** INSTRUCTIONS TO FOLLOW **
All of the data goes into your copy exactly as written. Images do not.

════════════════════

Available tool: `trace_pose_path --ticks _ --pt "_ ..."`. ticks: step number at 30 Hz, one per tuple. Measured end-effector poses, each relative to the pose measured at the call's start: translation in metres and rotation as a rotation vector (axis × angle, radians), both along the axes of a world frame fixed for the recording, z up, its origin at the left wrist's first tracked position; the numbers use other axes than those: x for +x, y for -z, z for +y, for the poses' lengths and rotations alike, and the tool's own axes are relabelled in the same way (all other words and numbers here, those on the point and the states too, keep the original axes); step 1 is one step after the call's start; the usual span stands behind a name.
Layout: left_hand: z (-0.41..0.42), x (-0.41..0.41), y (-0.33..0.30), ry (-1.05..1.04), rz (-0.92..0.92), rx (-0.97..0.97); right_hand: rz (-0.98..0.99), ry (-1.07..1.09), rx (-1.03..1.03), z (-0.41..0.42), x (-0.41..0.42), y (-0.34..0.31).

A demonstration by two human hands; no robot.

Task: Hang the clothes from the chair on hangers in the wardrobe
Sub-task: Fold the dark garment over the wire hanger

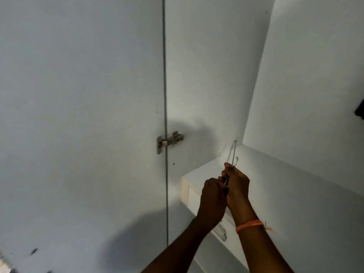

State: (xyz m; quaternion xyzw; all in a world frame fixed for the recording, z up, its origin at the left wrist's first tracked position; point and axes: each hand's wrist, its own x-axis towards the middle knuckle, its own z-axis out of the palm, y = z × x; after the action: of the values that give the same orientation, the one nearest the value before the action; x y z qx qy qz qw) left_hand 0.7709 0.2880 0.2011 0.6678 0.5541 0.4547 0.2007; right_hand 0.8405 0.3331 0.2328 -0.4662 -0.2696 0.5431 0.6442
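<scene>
1. A white wardrobe door panel (78, 115) fills the left of the view, its edge marked by a thin dark vertical gap.
2. A silver metal cabinet hinge (169, 140) bridges that gap, joining the door to the white inner side panel (206, 85) of the wardrobe.
3. The left hand (213, 198) is raised in front of the wardrobe interior, seen from the back. Its fingers are curled, and the grip closes on the lower end of a thin wire hanger (232, 154); exact finger placement is hidden by the hand itself.
4. The wire hanger stands nearly upright, seen edge-on as a narrow loop rising above both hands. A small hook end shows just above the right thumb. Blur hides finer detail.
5. The right hand (237, 186) is touching the left hand, its grip clamped round the same hanger slightly higher up. An orange thread band (250, 225) circles the right wrist.
6. Behind and below the hands sits a white drawer unit (266, 174) with a cream front edge; a metal loop handle (220, 232) shows below the left wrist.
7. No garment from the chair is in view.
</scene>
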Motion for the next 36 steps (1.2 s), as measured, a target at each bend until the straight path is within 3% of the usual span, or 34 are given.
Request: trace_pose_path --ticks 2,5,7,10,16,20,24,28,36 --pt "-0.038 -0.025 0.010 -0.018 0.014 0.028 -0.017 -0.002 -0.022 -0.032 -0.020 0.007" --pt "-0.086 -0.073 0.027 -0.208 -0.019 0.033 0.006 -0.020 -0.002 -0.087 -0.055 0.015" --pt "-0.124 -0.109 0.029 -0.315 -0.076 -0.129 0.018 -0.027 0.034 -0.131 -0.081 0.023" --pt "-0.174 -0.159 0.024 -0.209 -0.266 -0.351 0.111 -0.110 0.081 -0.186 -0.121 0.037" --pt "-0.311 -0.277 0.008 -0.135 -0.367 -0.152 0.409 -0.364 0.047 -0.288 -0.247 0.047" --pt "-0.396 -0.365 -0.004 -0.097 -0.281 -0.094 0.508 -0.442 0.028 -0.358 -0.332 0.054" --pt "-0.463 -0.443 -0.006 -0.273 -0.209 -0.080 0.415 -0.534 -0.055 -0.415 -0.421 0.060" --pt "-0.519 -0.530 0.013 -0.502 -0.252 -0.109 0.305 -0.628 -0.109 -0.452 -0.524 0.061" --pt "-0.647 -0.744 0.053 -1.006 -0.260 -0.123 0.146 -0.930 -0.109 -0.570 -0.781 0.082"
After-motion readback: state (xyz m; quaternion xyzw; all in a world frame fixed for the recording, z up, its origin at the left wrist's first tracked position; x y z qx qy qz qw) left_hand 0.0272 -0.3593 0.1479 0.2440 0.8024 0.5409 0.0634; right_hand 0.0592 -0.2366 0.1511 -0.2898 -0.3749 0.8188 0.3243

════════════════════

** RESULT BELOW **
Available tool: `trace_pose_path --ticks _ --pt "_ ..."`. ticks: step number at 30 Hz, one per tuple. Measured end-effector poses, each relative to the pose measured at the call's start: translation in metres and rotation as a rotation vector (axis × angle, radians), both along the axes of a world frame fixed for the recording, z up, its origin at the left wrist's first tracked position; the numbers use other axes than those: x for +x, y for -z, z for +y, for the poses' lengths and rotations alike, and the tool's own axes are relabelled in the same way (all other words and numbers here, those on the point and the states too, keep the original axes); step 1 is one step after the call's start; the usual span stands behind a name.
Layout: left_hand: z (-0.41..0.42), x (-0.41..0.41), y (-0.33..0.30), ry (-1.05..1.04), rz (-0.92..0.92), rx (-0.97..0.97); right_hand: rz (-0.98..0.99), ry (-1.07..1.09), rx (-1.03..1.03), z (-0.41..0.42), x (-0.41..0.42), y (-0.34..0.31).

A demonstration by two human hands; no robot.

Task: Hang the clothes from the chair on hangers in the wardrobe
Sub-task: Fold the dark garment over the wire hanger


State: (xyz m; quaternion xyzw; all in a world frame fixed for the recording, z up, its origin at the left wrist's first tracked position; point and axes: each hand's wrist, its own x-axis towards the middle knuckle, its own z-axis out of the palm, y = z × x; after the action: of the values that give the same orientation, the one nearest the value before the action; x y z qx qy qz qw) left_hand 0.7709 0.2880 0.2011 0.6678 0.5541 0.4547 0.2007; right_hand 0.8405 0.3331 0.2328 -0.4662 -0.2696 0.5431 0.6442
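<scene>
1. A white wardrobe door panel (78, 115) fills the left of the view, its edge marked by a thin dark vertical gap.
2. A silver metal cabinet hinge (169, 140) bridges that gap, joining the door to the white inner side panel (206, 85) of the wardrobe.
3. The left hand (213, 198) is raised in front of the wardrobe interior, seen from the back. Its fingers are curled, and the grip closes on the lower end of a thin wire hanger (232, 154); exact finger placement is hidden by the hand itself.
4. The wire hanger stands nearly upright, seen edge-on as a narrow loop rising above both hands. A small hook end shows just above the right thumb. Blur hides finer detail.
5. The right hand (237, 186) is touching the left hand, its grip clamped round the same hanger slightly higher up. An orange thread band (250, 225) circles the right wrist.
6. Behind and below the hands sits a white drawer unit (266, 174) with a cream front edge; a metal loop handle (220, 232) shows below the left wrist.
7. No garment from the chair is in view.
</scene>
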Motion for the next 36 steps (1.2 s), as measured, a target at each bend until the straight path is within 3% of the usual span, or 34 are given.
Request: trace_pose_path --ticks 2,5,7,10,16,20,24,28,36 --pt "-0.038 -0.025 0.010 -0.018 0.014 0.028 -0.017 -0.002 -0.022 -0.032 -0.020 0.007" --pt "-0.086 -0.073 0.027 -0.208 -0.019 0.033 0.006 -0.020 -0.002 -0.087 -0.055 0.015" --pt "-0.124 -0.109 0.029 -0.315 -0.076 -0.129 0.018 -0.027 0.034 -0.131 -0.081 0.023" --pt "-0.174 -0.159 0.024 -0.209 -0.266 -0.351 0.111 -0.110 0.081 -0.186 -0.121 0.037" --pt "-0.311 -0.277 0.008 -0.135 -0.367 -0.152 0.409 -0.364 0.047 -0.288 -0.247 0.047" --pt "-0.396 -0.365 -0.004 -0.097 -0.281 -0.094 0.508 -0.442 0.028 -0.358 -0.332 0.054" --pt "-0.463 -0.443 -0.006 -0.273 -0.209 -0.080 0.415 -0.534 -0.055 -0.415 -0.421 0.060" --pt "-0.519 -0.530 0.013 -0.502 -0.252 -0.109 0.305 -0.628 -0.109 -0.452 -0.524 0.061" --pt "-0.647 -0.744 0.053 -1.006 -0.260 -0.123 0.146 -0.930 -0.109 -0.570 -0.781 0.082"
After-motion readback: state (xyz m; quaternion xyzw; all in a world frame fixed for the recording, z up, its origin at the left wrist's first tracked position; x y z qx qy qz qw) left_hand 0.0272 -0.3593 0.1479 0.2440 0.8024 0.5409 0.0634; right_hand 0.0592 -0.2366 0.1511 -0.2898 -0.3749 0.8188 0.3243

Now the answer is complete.